= Task =
Please reproduce the listing word for word. Pictures stay out.
****************
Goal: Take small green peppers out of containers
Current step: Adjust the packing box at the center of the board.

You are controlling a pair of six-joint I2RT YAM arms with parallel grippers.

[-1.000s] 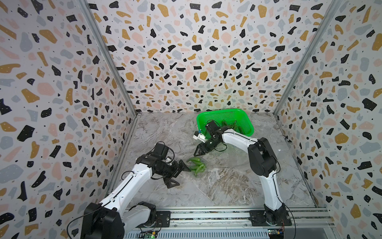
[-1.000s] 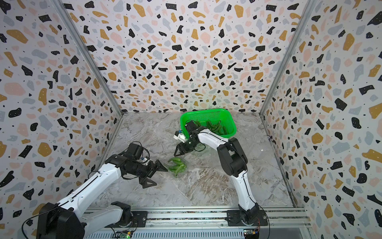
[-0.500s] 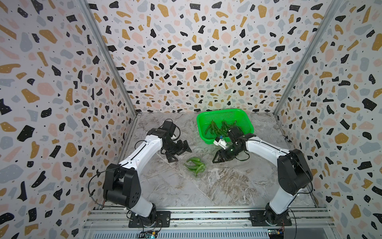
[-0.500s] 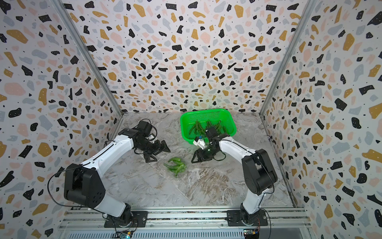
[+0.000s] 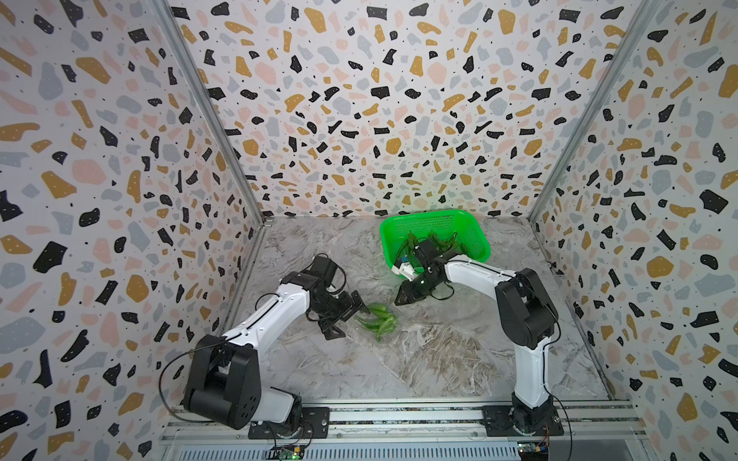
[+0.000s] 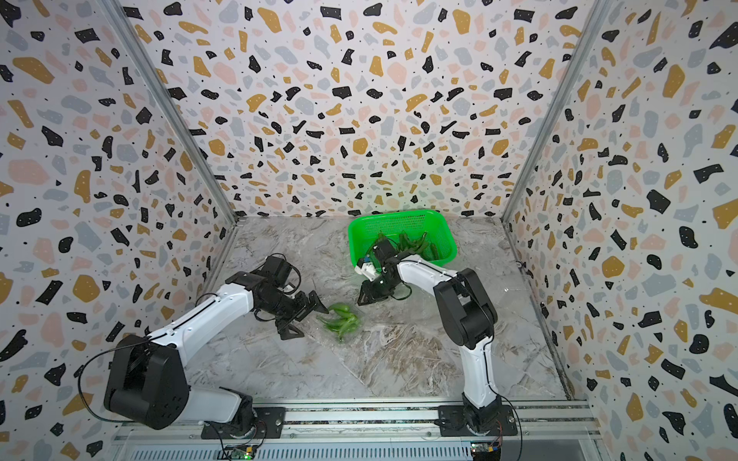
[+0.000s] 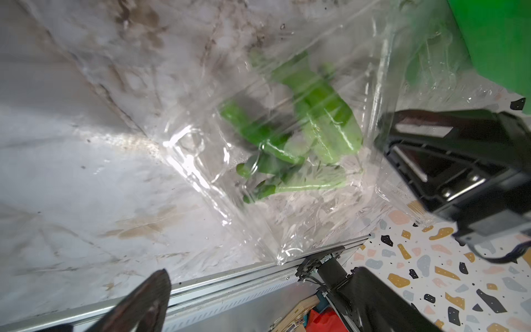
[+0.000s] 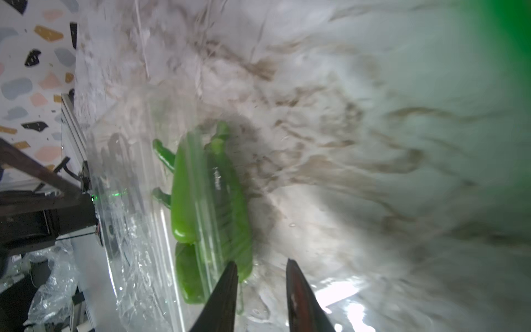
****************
= Output of the task =
Goal: Take small green peppers out of containers
Current step: Adjust the packing box at the center of the board.

You are controlling a pair of six-joint I2RT YAM arms with parallel grippers.

[-1.000s] 
[-1.000s] 
[-0.500s] 
[-0.500s] 
[+0.000s] 
[+0.000s] 
[+0.000s] 
[+0.000s] 

The given output is the complete response.